Toujours lors du Festival de La Bandes Dessinées à Angoulême, entre 2 séances de dédicaces, Emmanuel Murzeau s’est laissé aller au jeu de l’interview autour d’un bon verre.
BD : « Le Masque Aveugle » est le 2e tome de la série « Les Aphrodites« . Un 3e tome est en route et il devrait clore le récit.
M : Je le mets en route au Printemps, mais il y a matière avec Nerciat à faire presqu’un décalogue et ainsi de faire durer le plaisir. Après le 3e, je ne sais pas. Est-ce que lecteur aura encore du plaisir, en aurai-je encore, est-ce que j’aurai encore des choses à dire là-dessus? On verra. J’essaierai de faire un truc un peu rond qui pourrait clore.
BD : Et tu travailles seul à l’adaptation?
Oui, seul. Enfin, Le Chevalier a été sympa. Il a écrit ça comme une pièce de théâtre. Les dialogues sont déjà là, les descriptions sont importantes en pieds de page. En gros, je garde au maximum l’original.
BD : Pourquoi adapter Nerciat?
M : Tout d’abord, parce que la langue est superbe. C’est une nostalgie de ma langue. Après 15 ans en Allemagne (Murzeau vit à Berlin), je me suis rendu compte qu’il me manquait peu de chose de la France. Mais par contre , la langue, oui. Il suffisait que j’entende parler français pour me sentir comme chez moi. Je sentais qu’il y avait des mots que je ne pouvais pas expliquer en allemand, comme des odeurs, ça ne s’explique pas. Il y a des mots qui te touchent personnellement.
BD : Quel a été le moteur de cette adaptation ?
M : C’est l’idée du libertinage, ou ce qu’ils appellent « morosophes », qui est une philosophie très moderne.
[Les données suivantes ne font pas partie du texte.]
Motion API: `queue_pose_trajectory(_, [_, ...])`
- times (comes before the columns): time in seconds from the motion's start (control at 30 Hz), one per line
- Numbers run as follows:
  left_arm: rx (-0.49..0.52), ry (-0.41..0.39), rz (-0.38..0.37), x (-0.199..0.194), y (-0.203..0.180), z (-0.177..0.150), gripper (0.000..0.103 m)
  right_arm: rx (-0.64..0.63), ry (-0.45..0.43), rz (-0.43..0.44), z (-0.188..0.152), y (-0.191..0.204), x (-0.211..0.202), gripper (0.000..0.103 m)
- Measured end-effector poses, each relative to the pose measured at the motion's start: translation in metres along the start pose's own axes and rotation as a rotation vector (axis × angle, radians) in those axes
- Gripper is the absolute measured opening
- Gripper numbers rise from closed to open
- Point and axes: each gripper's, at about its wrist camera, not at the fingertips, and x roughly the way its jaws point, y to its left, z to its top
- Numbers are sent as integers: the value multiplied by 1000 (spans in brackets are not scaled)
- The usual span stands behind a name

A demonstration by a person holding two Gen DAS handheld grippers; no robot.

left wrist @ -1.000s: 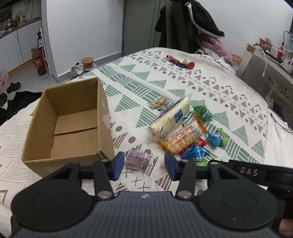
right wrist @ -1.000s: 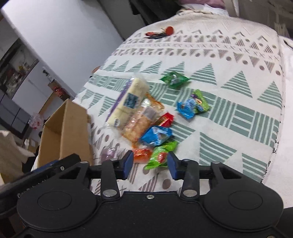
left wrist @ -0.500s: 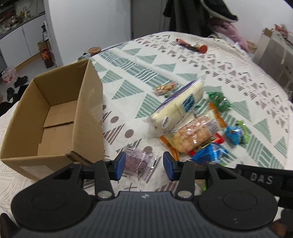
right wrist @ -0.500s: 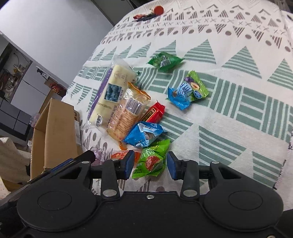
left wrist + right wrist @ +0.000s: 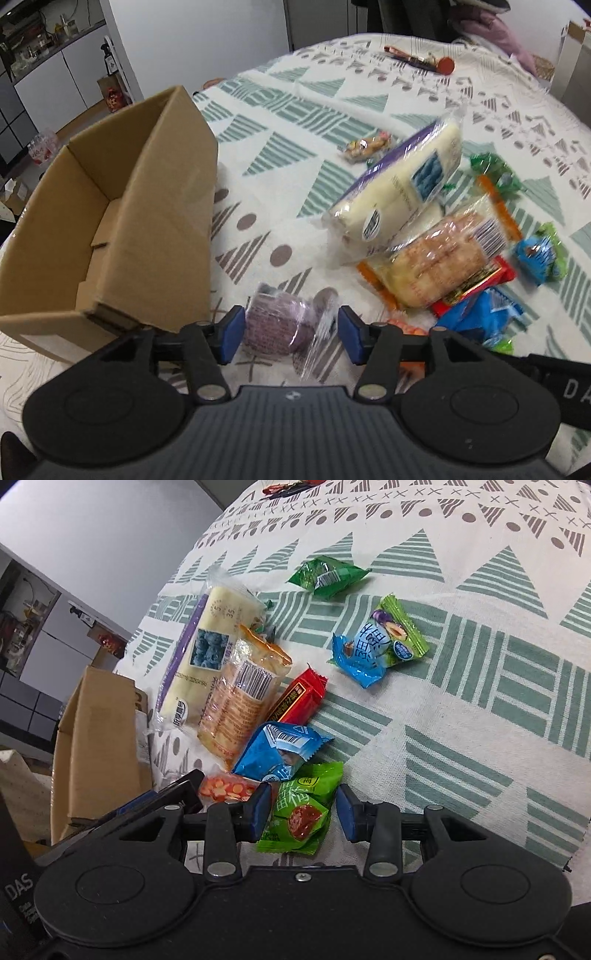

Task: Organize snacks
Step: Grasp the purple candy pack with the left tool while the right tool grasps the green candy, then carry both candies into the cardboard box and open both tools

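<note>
Since a second ago, both grippers have been brought lower and closer to the snacks on the bed (image 5: 332, 103), and each snack is now seen larger between the fingers. The left gripper (image 5: 290, 334) is held with its fingers apart, and the purple cookie pack (image 5: 280, 323) is framed between them; whether the pads touch it cannot be told. The pack is laid on the bed just beside the near corner of the cardboard box (image 5: 122, 206), with its long side running across, from finger to finger, and its clear end pointed to the right. The box is open at the top and nothing is seen inside it. The right gripper (image 5: 303, 814) is also held with its fingers apart, and the green candy bag (image 5: 301, 808) is seen between them, its long side pointed away from the camera, up toward the blue snack bag (image 5: 280, 751). Farther off, the long white cake pack (image 5: 207, 646) and the cracker pack (image 5: 240, 698) are laid side by side, both pointed away and a little to the right. A red bar (image 5: 299, 698) is tucked beside the crackers.
</note>
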Motion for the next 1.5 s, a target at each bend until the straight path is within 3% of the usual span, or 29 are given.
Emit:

Tout le monde est égal et ça m’a plu. C’est aussi un Vaudeville, où les femmes sont dominantes. Je voulais aussi montrer que, dans l’Histoire, bien que nous sommes après la libération de la Femme, ces idées étaient déjà là, tout en étant anti-religieux et athéiste.
BD : C’est contemporain du Marquis de Sade.
M : Selon moi, il y a un gros malentendu avec Sade. Il n’est ni érotique, ni pornographique. C’est un philosophe qui fait de l’hédonisme et de la morale. il parle de la violence. Ca me fait pas du tout bander. J’échangeais récemment quelques lignes avec une scénariste qui s’attaque à une de ses œuvres. Quand j’ai vu les registres qu’on devait aborder comme la pédophilie ou l’inceste, je me suis demandé comment on aborde ça. Si on l’enlève, on perd de l’intérêt. Et je ne suis pas convaincu de le faire.
J’ai le même souci avec Nerciat. Le personnage de la jeune serveuse noire d’une quinzaine d’années est bien traitée, mais, dans ce sens là, ce n’est plus de l’érotisme pour moi.
BD : Tu es très attaché à l’idée d’érotisme.
M : Oui, j’imagine qu’une majorité de dessinateurs a leur jardin secret. C’est pour nous une psychanalyse. On recrache nos obsessions sur le papier, le galbe d’une cuisse, une ombre sur un visage. On en profite, on en fait un métier. Et on le partage avec nos lecteurs.
BD : Et quelle base anatomique utilises-tu pour tes dessins?
M : J’utilise assez peu de modèle. Je fonctionne beaucoup à la mémoire. Je m’attache davantage à trouver le bon angle, à imaginer la scène et à savoir où poser ma « caméra ». Peut-être un souvenir de mon père ingénieur.
BD :Et pour les décors?
M : J’ai essayé de me documenter et de pas trop m’en faire. Je préfère dessiner des corps, mais il y a une cohérence. J’ai évité l’anachronisme, sans tomber dans l’étude approfondie.
BD : Et parle nous de cette couleur unique, ce « Vert-de-Gris ». C’est un parti pris fort.
M : A la suite d’expériences passées, la phase d’encrage n’était pas satisfaisante. A cette époque, j’ai lu une interview de Loisel qui disait pourquoi s’embêter avec les encrages, alors que Photoshop permet de s’en passer. Pour les Aphrodites, j’ai trouvé des mines de plomb aquarellables que j’ai essayé sur du papier Canson et ça avait de la gueule. J’aime bien séparer la forme, la lumière et la couleur séparément.
Un grand merci à Emmanuel Murzeau et Tabou Editions.